## REQUIRED ACTION
Return each line below exactly as it reads, and omit any image in it.

## COLLECTED MATERIAL

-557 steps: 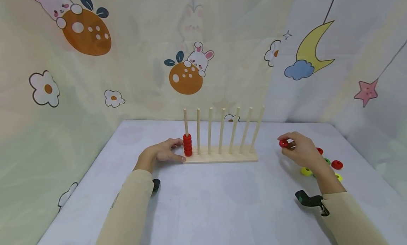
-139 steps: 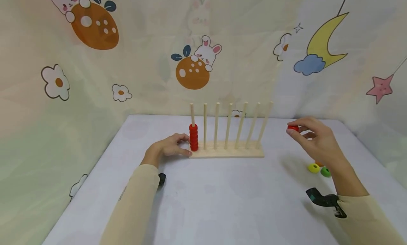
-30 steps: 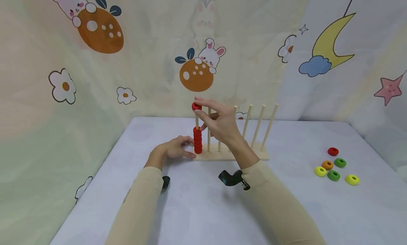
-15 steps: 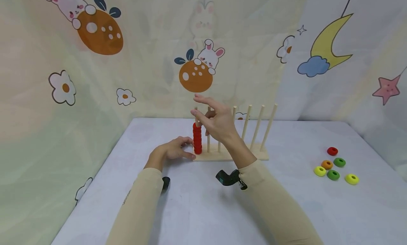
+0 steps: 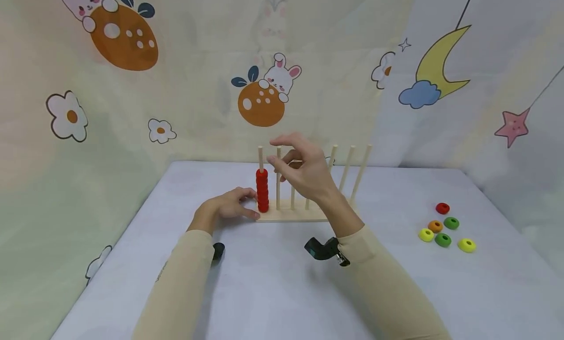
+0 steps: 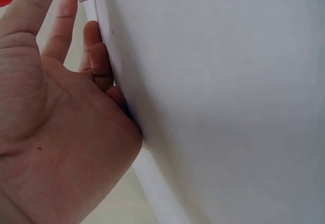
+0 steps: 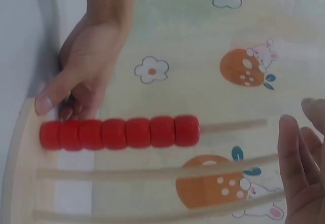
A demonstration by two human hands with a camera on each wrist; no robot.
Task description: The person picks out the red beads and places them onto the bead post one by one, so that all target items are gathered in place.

## ANSWER BOX
-557 steps: 
-139 steps: 
-30 steps: 
-15 steps: 
+0 steps: 
+0 steps: 
+0 steps: 
A demonstration by two human hands with a camera on each wrist; no robot.
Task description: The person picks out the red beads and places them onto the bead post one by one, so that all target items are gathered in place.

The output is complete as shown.